*EXERCISE BRIEF:* Below are the records. List every line holding the word "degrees".

== == ==

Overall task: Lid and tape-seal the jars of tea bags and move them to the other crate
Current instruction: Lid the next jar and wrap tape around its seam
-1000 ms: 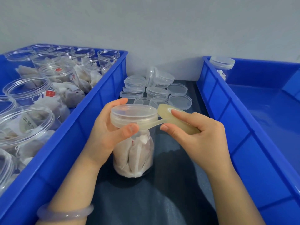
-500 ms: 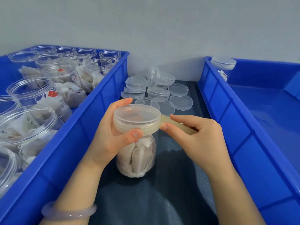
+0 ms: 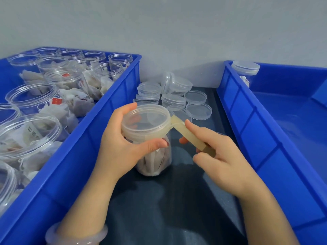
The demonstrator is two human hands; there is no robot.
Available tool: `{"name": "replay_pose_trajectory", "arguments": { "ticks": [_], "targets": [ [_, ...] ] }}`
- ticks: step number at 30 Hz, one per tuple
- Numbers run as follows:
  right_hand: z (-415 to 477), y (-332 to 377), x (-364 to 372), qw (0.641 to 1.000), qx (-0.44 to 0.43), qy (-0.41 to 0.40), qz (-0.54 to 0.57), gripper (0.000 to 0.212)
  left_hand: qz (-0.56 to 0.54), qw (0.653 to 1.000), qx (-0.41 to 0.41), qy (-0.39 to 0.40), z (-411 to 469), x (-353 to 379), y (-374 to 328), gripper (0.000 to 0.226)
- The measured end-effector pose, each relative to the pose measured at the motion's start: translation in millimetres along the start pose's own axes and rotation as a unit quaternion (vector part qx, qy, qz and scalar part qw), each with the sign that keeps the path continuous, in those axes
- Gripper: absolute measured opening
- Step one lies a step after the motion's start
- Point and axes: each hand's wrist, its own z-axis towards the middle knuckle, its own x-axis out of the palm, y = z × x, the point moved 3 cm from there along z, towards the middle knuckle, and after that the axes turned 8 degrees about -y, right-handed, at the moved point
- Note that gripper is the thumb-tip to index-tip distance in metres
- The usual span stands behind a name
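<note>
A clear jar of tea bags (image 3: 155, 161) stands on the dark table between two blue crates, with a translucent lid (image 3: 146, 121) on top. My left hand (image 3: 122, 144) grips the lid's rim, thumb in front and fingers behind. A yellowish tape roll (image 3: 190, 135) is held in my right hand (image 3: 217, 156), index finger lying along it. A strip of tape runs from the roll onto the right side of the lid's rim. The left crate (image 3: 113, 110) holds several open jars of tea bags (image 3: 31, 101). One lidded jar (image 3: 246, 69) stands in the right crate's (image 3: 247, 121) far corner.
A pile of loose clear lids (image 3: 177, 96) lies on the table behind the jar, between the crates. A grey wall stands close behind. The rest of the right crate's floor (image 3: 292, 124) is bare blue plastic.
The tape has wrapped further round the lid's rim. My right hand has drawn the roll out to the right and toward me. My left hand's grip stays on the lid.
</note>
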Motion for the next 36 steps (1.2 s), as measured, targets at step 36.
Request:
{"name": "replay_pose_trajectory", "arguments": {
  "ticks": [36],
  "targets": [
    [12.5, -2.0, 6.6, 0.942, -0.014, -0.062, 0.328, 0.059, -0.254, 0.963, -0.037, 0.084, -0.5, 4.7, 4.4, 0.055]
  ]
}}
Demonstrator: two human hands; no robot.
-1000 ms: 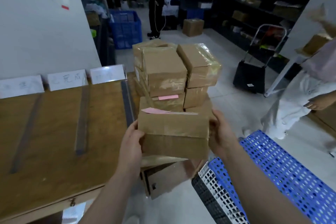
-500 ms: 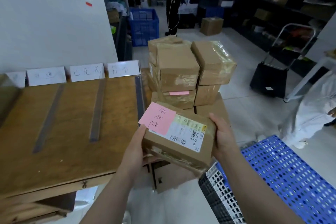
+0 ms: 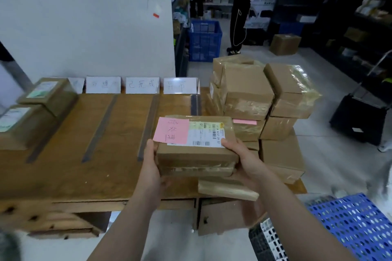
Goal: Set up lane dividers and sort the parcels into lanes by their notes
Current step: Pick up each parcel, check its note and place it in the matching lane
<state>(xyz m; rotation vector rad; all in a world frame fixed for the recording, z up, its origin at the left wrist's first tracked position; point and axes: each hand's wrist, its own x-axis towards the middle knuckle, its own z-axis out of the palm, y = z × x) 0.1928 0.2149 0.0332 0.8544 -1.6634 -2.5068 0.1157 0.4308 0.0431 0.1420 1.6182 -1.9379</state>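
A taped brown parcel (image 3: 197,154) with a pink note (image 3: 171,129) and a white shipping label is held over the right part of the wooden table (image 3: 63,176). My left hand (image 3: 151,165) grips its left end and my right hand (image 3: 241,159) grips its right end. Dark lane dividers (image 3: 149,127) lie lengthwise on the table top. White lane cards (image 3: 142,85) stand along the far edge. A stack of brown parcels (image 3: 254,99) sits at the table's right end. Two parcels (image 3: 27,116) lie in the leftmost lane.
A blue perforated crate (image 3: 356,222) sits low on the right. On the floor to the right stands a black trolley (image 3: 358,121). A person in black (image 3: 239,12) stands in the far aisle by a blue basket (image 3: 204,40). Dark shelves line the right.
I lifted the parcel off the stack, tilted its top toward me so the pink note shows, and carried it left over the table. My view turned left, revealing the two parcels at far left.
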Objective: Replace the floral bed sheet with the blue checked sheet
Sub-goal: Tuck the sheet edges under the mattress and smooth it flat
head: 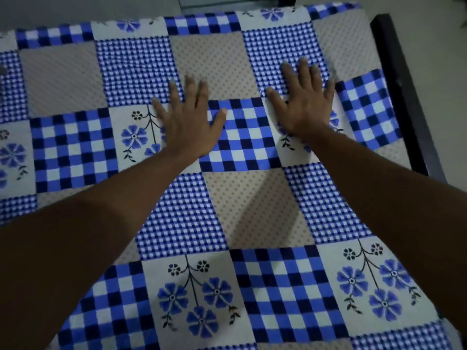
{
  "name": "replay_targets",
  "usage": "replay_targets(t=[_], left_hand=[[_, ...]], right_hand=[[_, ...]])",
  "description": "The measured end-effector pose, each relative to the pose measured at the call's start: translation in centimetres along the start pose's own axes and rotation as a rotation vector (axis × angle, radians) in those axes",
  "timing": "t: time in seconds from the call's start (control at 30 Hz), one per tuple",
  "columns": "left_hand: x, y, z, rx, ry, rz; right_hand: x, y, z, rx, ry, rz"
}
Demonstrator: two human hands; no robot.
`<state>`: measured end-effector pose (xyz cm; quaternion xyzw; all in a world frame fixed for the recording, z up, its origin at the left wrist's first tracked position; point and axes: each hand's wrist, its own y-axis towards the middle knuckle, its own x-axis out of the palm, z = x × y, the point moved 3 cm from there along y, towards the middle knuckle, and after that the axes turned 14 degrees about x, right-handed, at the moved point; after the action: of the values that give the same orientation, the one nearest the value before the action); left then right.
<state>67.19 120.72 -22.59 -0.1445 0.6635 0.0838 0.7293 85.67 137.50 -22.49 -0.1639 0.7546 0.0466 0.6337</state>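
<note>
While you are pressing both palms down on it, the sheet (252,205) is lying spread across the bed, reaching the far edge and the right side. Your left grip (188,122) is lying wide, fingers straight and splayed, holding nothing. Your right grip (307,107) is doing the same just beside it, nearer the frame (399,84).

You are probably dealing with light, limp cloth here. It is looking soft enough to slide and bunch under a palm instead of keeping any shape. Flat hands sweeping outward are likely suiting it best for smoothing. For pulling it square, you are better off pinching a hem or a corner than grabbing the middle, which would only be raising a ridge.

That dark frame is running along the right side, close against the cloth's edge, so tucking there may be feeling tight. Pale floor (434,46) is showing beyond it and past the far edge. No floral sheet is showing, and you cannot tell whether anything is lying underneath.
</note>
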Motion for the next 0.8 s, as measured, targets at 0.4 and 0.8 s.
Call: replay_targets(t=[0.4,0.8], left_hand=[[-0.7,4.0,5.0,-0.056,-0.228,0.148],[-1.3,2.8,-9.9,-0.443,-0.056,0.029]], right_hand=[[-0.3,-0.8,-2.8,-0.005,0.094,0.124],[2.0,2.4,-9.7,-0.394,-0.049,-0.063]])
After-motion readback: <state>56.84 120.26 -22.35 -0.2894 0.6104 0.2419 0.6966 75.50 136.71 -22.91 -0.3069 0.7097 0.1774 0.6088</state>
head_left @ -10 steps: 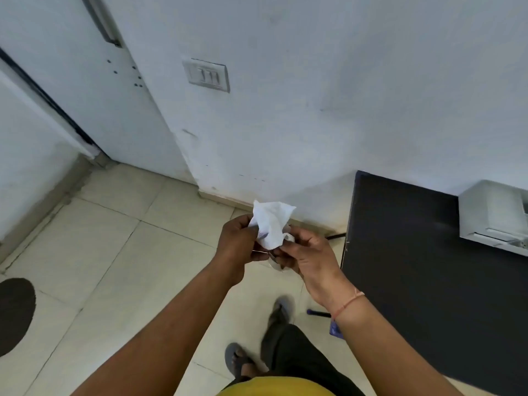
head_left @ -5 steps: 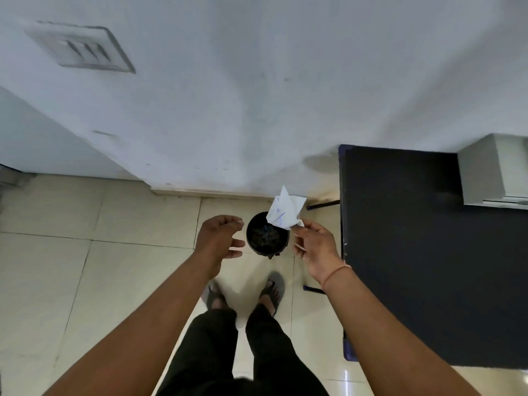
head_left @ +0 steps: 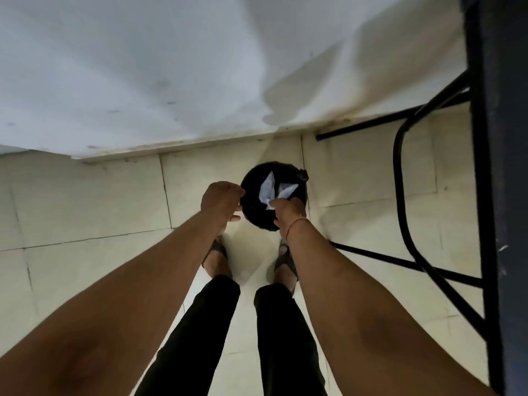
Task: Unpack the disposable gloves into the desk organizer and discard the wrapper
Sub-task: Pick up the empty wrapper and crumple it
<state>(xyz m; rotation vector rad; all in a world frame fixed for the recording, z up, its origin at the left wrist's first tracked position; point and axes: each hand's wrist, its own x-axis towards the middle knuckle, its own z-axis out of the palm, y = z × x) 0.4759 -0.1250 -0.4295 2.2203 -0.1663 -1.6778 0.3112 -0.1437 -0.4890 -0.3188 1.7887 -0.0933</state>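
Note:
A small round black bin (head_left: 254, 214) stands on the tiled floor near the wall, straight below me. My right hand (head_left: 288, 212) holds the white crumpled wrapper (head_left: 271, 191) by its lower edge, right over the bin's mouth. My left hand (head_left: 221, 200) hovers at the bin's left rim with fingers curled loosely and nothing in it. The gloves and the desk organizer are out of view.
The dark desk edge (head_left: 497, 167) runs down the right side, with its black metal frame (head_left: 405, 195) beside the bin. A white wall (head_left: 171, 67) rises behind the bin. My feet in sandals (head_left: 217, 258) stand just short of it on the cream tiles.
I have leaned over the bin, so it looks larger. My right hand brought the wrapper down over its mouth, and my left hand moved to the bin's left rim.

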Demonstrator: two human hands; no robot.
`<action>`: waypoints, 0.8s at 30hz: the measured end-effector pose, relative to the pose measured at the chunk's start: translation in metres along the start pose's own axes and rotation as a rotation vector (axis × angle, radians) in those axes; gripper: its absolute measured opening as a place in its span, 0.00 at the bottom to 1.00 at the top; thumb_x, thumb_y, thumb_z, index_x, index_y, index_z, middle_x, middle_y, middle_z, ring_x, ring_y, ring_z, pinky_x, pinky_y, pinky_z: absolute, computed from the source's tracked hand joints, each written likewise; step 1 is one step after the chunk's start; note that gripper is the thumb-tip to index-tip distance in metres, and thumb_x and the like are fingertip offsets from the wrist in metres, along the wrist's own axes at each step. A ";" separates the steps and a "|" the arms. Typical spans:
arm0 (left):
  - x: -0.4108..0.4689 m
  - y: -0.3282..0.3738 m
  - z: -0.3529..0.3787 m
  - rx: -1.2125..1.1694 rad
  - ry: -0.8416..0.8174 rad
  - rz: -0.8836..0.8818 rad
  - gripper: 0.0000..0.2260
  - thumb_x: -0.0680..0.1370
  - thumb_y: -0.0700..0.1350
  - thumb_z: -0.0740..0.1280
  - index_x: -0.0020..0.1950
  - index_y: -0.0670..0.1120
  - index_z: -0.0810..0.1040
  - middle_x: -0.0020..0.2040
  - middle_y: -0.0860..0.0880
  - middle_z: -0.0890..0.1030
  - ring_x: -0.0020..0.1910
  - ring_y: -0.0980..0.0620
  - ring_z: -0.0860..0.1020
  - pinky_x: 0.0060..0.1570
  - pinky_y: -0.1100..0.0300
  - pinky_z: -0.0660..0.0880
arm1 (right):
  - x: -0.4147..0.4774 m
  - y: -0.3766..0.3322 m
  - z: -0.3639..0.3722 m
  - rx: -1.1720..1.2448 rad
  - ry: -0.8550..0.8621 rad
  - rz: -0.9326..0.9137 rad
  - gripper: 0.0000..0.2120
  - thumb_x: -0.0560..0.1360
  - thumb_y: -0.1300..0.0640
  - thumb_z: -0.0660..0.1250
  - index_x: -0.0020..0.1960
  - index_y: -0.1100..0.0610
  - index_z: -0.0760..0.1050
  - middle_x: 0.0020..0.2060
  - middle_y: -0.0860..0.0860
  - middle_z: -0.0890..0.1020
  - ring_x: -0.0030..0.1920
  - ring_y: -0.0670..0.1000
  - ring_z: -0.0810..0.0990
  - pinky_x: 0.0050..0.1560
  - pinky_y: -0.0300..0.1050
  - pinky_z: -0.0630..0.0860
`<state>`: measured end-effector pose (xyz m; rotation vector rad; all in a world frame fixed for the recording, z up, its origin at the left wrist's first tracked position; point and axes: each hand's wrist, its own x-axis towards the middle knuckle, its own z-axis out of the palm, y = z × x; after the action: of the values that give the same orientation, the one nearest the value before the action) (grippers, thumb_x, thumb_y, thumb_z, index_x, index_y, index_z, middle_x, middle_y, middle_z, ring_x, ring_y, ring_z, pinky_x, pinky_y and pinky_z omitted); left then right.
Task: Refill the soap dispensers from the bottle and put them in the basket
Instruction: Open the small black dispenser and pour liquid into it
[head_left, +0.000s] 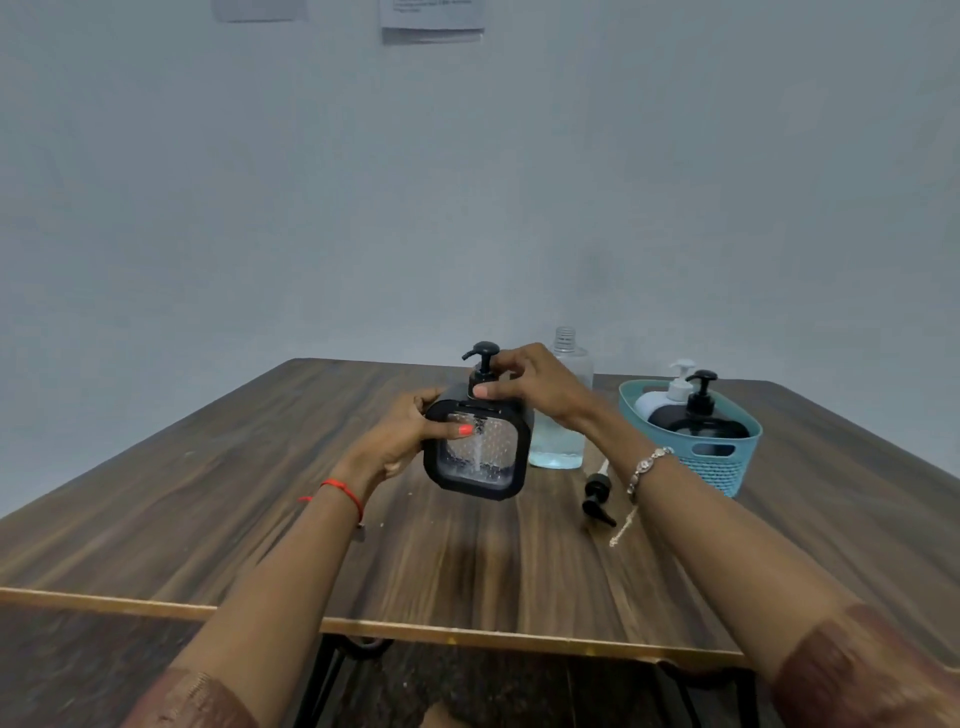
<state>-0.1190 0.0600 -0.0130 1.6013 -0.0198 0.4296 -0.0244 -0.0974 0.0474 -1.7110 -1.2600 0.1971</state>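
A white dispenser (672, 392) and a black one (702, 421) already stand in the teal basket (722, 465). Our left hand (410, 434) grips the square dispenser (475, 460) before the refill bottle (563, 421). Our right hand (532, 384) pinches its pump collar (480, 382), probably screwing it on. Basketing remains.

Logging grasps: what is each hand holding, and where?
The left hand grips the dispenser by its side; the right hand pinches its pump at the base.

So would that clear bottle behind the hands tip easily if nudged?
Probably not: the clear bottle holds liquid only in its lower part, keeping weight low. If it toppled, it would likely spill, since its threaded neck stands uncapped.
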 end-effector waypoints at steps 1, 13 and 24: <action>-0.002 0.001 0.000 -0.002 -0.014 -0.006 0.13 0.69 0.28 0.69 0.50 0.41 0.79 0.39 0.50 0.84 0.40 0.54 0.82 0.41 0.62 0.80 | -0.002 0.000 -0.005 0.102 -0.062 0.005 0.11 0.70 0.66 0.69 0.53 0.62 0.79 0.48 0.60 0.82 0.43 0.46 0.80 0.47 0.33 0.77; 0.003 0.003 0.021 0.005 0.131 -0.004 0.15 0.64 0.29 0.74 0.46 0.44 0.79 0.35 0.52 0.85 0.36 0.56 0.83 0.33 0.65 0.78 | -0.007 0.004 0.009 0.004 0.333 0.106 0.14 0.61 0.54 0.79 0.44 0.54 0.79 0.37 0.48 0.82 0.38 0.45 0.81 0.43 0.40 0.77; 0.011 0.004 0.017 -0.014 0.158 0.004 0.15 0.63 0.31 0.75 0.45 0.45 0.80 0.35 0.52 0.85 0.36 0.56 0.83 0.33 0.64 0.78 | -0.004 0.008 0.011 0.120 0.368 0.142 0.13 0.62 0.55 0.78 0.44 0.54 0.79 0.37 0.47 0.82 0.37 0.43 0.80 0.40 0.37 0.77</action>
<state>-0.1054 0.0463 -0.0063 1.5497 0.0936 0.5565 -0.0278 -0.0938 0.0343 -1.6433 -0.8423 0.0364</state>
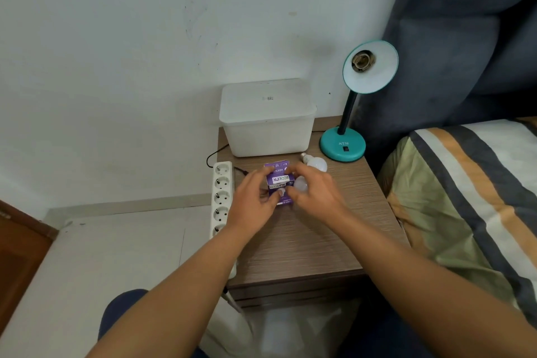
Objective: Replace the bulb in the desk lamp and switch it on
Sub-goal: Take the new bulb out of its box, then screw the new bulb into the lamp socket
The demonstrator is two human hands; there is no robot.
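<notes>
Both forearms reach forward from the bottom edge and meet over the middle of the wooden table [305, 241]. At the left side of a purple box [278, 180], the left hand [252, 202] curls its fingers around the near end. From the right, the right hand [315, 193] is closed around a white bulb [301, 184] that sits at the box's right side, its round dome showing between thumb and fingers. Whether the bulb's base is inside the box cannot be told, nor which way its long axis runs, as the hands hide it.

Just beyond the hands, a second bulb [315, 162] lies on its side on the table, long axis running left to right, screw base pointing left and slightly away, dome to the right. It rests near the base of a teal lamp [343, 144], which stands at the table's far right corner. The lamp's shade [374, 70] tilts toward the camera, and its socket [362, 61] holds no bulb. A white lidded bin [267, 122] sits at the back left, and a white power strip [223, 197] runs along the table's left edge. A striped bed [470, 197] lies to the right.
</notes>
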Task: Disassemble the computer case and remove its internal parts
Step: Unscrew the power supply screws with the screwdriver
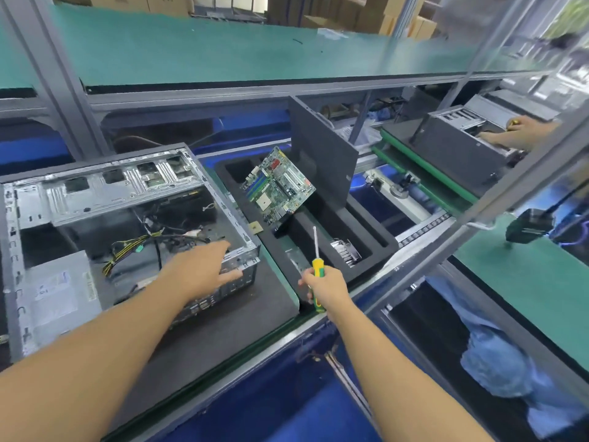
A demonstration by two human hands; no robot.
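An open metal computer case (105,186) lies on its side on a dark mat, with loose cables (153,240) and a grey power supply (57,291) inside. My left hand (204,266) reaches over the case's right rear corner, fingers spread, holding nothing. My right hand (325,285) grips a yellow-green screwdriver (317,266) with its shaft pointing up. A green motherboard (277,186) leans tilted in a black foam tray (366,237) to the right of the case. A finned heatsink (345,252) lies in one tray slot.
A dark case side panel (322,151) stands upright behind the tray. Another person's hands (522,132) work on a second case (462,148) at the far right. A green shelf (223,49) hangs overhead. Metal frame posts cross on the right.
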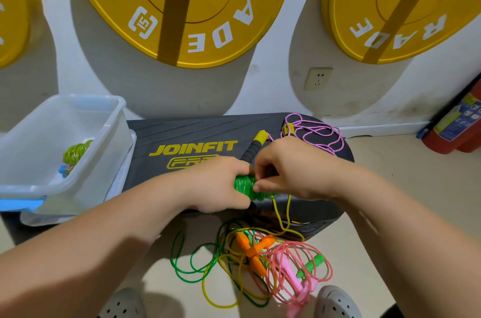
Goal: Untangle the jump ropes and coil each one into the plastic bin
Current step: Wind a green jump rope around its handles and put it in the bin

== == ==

*WRITTEN SOLUTION:*
- Point and axes: each hand's wrist, its own z-axis towards the middle knuckle, its own x-axis out of the palm, y = z × x, the point moved 3 cm from there along z, towards the middle knuckle, and after that the axes turned 8 degrees about -y, right-handed, at the moved point
`<state>`: measured end-effector pose (xyz cm; quaternion xyzw; all in a world frame fixed for the recording, z up, its origin at the left wrist's first tracked position; point and axes: each hand's wrist, its own y-axis towards the middle knuckle, its own x-axis out of the palm, z = x × y, the point moved 3 cm from there along y, towards the middle knuckle, and after that the axes turned 14 degrees about x, right-handed, at the moved point; after the action: of the values that give the same orientation, the one nearest the value before the action); left then right.

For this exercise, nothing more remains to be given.